Body Alcohol. Evidence “that the body can handle moderate amounts of alcohol — and I mean moderate — without injurious effect, and probably with some degree of advantage” came from Dr. Alexander Oscar Gettler, New York City’s chief toxicologist. It has been supposed that only tipplers have alcohol in their systems. Dr. Gettler took the brains, blood and liver of animals and humans who had never drunk spirituous beverages. For getting the human material he was in excellent position. As chief toxicologist he has shared in 30,000 autopsies. He can get fresh human tissue within 15 minutes after death. The evidence he presented at Buffalo indicated that the human brain normally contains a half drop of pure alcohol, the liver three drops, the blood five drops. Dogs have less alcohol in them than people, pigs less than dogs. That suggests to Dr. Gettler that the higher in evolution the animal, the more alcohol it naturally contains. He now is seeking to find what part of the body manufactures alcohol, and why.
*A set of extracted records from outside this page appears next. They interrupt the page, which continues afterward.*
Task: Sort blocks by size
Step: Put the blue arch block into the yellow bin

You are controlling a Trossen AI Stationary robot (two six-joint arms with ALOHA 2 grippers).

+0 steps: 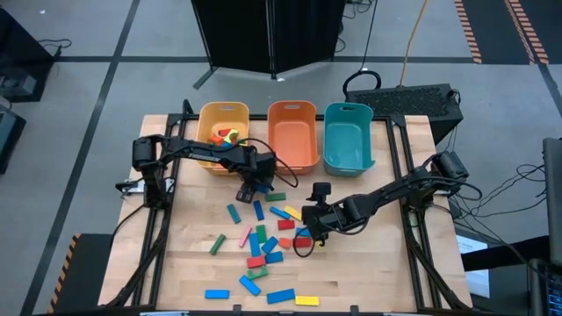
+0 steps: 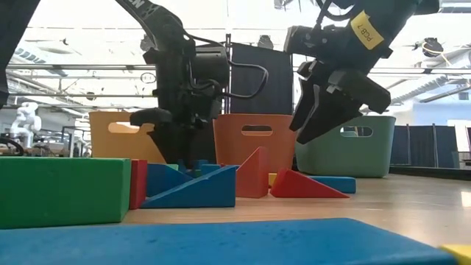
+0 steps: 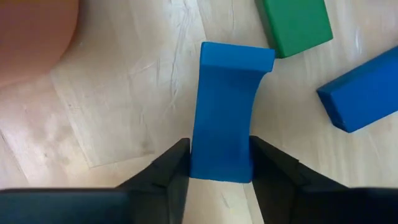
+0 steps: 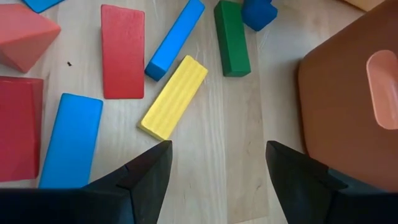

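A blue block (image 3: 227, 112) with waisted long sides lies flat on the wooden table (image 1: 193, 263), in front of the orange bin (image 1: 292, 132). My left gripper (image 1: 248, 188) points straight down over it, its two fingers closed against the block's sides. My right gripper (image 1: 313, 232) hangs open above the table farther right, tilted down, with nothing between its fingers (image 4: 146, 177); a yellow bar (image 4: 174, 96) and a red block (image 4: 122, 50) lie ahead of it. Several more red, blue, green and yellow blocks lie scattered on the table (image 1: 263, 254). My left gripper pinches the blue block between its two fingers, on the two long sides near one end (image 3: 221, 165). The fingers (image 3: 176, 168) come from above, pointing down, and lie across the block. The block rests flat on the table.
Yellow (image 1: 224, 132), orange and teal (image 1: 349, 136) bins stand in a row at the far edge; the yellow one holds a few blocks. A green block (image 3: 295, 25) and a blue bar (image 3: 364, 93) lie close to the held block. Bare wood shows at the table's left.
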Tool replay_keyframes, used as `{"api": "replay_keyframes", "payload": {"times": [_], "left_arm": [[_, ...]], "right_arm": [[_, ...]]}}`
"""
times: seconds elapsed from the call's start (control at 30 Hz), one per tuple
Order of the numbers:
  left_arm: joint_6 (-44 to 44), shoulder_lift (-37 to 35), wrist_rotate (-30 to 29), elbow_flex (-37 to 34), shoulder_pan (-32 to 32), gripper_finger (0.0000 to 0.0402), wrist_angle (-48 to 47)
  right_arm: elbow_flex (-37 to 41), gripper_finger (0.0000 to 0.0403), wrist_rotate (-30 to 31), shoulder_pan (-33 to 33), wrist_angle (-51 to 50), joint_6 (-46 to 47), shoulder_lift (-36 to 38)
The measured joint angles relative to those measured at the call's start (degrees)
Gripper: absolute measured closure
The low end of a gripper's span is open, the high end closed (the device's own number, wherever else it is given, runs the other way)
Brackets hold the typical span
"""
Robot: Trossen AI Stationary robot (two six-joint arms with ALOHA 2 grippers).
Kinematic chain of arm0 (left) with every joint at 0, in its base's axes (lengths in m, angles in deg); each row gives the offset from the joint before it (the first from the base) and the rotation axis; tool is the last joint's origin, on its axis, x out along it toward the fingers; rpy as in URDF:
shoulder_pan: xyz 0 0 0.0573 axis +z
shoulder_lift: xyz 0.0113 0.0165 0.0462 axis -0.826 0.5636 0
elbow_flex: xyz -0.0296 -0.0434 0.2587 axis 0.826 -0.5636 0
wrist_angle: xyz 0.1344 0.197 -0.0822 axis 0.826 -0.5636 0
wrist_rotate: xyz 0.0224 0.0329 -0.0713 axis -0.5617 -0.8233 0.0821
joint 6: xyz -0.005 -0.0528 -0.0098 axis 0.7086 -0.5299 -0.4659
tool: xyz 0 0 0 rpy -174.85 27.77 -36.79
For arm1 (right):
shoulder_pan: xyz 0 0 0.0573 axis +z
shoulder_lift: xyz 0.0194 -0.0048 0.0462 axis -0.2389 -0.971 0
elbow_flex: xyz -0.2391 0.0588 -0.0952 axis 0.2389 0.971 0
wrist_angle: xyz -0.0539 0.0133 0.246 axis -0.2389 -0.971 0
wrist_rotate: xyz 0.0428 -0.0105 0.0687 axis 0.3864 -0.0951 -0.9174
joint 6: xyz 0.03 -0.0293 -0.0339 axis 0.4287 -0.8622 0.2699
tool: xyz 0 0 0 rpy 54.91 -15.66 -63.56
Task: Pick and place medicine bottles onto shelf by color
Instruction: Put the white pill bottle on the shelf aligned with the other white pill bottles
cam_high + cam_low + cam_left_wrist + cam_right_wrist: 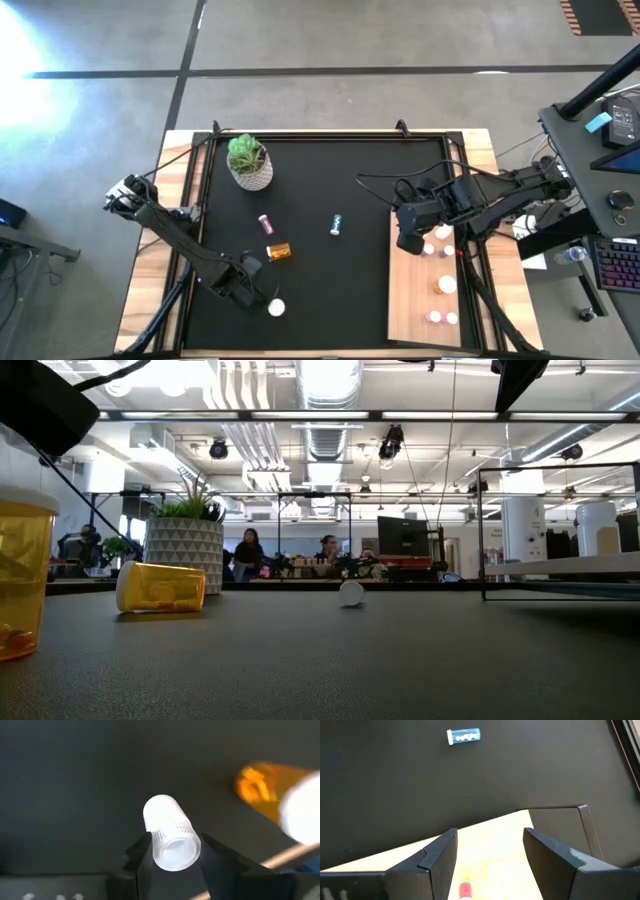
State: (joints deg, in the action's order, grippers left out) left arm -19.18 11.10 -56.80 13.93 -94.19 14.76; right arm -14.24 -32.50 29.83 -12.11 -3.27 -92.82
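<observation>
Nearby, amber bottle on its side, pills inside

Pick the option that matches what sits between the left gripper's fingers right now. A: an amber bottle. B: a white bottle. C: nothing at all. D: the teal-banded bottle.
B: in the left wrist view the left gripper has its two dark fingers on either side of the white bottle, which lies on the black mat; an amber bottle lies apart from it.
</observation>
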Motion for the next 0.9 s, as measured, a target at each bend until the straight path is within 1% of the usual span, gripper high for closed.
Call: {"api": "replay_keyframes", "payload": {"times": [0.13,0.23,0.3,0.4,0.5,0.57,0.67,0.77,0.9], "left_arm": [[0.8,-4.4,-3.2,0.4,3.1,0.0279,-6.2],[3.9,-7.2,-5.7,0.4,7.1,0.0280,-6.3],[7.5,-8.2,-5.9,0.7,10.7,0.0280,-5.9],[15.0,-7.7,-5.9,2.4,16.3,0.0280,-5.7],[23.1,-5.3,-5.9,6.6,21.4,0.0280,-3.9],[28.3,-2.7,-6.0,10.2,24.2,0.0280,-4.5],[35.1,1.9,-5.9,14.9,27.2,0.0280,-4.2],[39.7,6.9,-5.3,18.9,29.8,0.0280,-4.9],[42.5,12.7,-3.9,23.1,32.5,0.0280,-6.7]], "right_arm": [[0.0,0.0186,0.0,0.0,-0.1,-0.4,0.0],[0.0,0.0186,0.0,0.0,-0.2,-0.7,0.0],[0.0,0.0186,0.0,0.0,-0.3,-0.8,0.0],[0.0,0.0186,0.0,0.0,-0.5,-1.0,0.0],[0.0,0.0186,0.0,0.0,-1.1,-1.0,0.0],[0.0,0.0186,0.0,0.0,-1.9,-1.0,0.0],[0.0,0.0186,0.0,0.0,-2.1,-0.9,0.0],[0.0,0.0186,0.0,0.0,-2.2,-0.6,0.0],[0.0,0.0186,0.0,0.0,-2.7,-0.6,0.0]]}}
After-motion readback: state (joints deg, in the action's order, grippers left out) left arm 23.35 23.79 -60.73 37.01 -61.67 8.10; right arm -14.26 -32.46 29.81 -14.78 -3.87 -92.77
Castor Oil Silk. By heating castor oil and an alkali and mixing the result with the motor anti-freeze compound called ethylene glycol, Wallace Hume Carothers and Julian W. Hill, du Pont chemists, produced an artificial silk fibre. Theirs is an entirely synthetic fibre. Rayon is natural cellulose processed by machine in imitation of the silk worm’s processing of cellulose for its cocoon. The Carothers-Hill fibre is as lustrous as real silk, stronger and more elastic than rayon fibres, as strong and elastic as real silk. It is too expensive to manufacture commercially, is mainly a demonstration of chemical knowledge and skill.

* Notably Dunlop Tire & Rubber Corp., Buffalo Foundry & Machine Co., Tonawanda Paper Co., Flexlume Corp., Consolidated Aircraft Corp., Curtiss Aeroplane & Motor Co., a power station of the Niagara Hudson system.